La situación era de por sí ya compleja: viernes, cinco de la tarde con veinte minutos y el Mercado de Buena Vista ya había cerrado. Así que decidí seguir hacia Avenida Universidad en busca de algún restaurancito o cocina económica para meterle algo a la panza.
Tomé en cuenta llegar más arriba hacia el café del gringo, pero francamente quería una comida con sopita aguada y algún guisado, además que el hambre me impedía seguir pensando, así que en cuanto iba llegando a la altura del BBVA leí un par de carteles que anunciaban pozole, comida corrida, tortillas hechas a mano y dije, de aquí soy.
Di la vuelta en el auto y me estacioné justo frente a su banqueta. Iba esperanzado, hasta ilusionado y aliviado de encontrar el lugar perfecto… pero todo se derrumbó.
Desde que puse un pie dentro del local de Antojitos Mary, la veintiúnica mesera que había, esquivó mi cara y se volteó hacia la cocina; mal presagio. Tuve que caminar hasta donde estaba para preguntarle si el negocio seguía en servicio y después de un par de monosílabos tome la determinación de aguantarme por güey, por salir tan tarde a comer y por andar probando suerte en cualquier lado.

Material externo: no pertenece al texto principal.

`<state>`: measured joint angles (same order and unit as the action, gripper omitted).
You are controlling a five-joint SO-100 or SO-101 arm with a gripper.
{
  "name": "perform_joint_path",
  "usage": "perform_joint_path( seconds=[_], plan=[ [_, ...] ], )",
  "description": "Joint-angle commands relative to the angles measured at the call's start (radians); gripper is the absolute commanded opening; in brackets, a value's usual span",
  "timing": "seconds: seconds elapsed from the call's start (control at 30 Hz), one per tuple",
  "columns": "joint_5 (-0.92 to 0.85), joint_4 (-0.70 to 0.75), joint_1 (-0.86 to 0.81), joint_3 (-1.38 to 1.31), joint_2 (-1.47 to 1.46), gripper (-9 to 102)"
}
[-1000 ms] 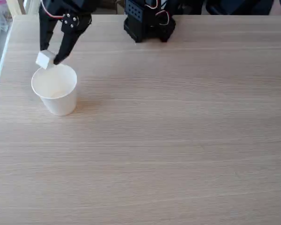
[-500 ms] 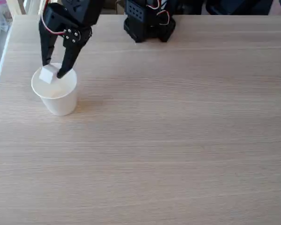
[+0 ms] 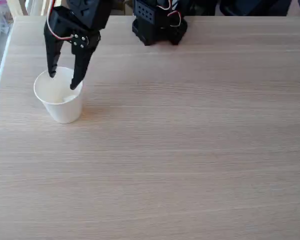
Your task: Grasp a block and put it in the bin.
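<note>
Fixed view, left side: paper cup (image 3: 58, 102) upright on the wooden bench (image 3: 190, 150). Gripper (image 3: 63, 81) hangs directly over its mouth, jaws spread, holding nothing. Block not clearly visible; likely inside the cup. Arm base (image 3: 157, 22) at the far edge.

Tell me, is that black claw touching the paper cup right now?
Cannot tell. In the fixed view the open gripper hangs at the cup mouth, its fingertips overlapping the rim, so no gap or contact shows plainly.

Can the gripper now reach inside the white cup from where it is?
Probably yes: the gripper hangs open right over the cup, whose mouth is uncovered, and nothing stands between them on the table.
</note>
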<state>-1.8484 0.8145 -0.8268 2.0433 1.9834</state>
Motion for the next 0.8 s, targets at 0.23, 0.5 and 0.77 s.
perform_joint_path(
  seconds=[0.23, 0.5, 0.77],
  plan=[
    [0.021, -0.021, 0.095, 0.063, 0.16, 6],
    [0.12, -0.017, 0.368, 0.288, 0.503, 0],
    [0.152, 0.117, 0.729, 0.607, 0.899, 0]
  ],
)
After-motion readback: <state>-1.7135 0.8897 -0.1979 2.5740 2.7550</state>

Lo que siguió fue todo tragedia. Me trajeron dos cuartitos de limón para el caldo de verduras y la respuesta cuando solicité un poco más, fue de inmediato un "permítame por favor" que duró hasta que tres o cuatro tortillas se terminaron de calentar en el comal, fueron puestas en un tortillero y llevadas a una mesa vecina. Cuando llegó el limón, una mitad más, la sopa se había terminado; como había pedido una milanesa, los atesoré entre mis manos.
La carne estaba buena, pero se veía casi abandonada en el plato que en el otro extremo tenía un poquillo de lechuga, una rebanada de jitomate y dos tiritas de aguacate que me hizo pensar que, si barato como está en esta temporada viene en una porción miserable, qué será cuando realmente se paga lo que cuesta.

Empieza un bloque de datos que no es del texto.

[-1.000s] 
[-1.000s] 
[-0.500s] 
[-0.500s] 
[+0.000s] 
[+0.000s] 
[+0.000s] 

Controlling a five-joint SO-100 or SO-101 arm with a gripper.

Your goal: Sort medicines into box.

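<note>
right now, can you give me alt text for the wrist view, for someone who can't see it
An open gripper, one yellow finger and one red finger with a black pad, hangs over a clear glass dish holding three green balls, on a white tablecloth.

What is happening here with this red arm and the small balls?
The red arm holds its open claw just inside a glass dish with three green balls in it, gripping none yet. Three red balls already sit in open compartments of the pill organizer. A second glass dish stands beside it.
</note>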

El servilletero tenía dos toallas; los salseros eran pequeñitos y tenían una micro dósis de salsa cada uno, que daba para cuatro cucharaditas así de esas más chicas que las cucharas cafeteras. Volteé a la mesa vacía de al lado, para ver si me cambiaba de lugar, pero los suministros eran idénticos. Chale, pensé.
Durante la comida nunca más nadie se volvió a acercar, sino hasta que pedí la cuenta, pagué y me fui de ahí tan gris como me hicieron sentir.
En el transcurso pensé que por tratarse de una de las zonas más comerciales por su transitar de estudiantes, empleados universitarios, del instituto de salud y los múltiples negocios que concentra la Avenida Universidad, este tipo de negocios sobreviven porque la demanda es alta, seguramente al tope en las temporadas previas al Covid. Y se aprovechan o se conforman en el mejor de los casos, a ofrecer una "comida cualquiera".
Me van a decir que uno paga lo que quiere y si, pero tenga el costo que tenga, quien tiene un negocio que ofrece un producto y al mismo tiempo un servicio, por inteligencia, para vender más, o por decencia, debería dar un poquito más de sí.
Y bueno, pensé mucho antes de escribir estas líneas. Mi interés no es perjudicar a nadie… en fin, no vuelvo a ir.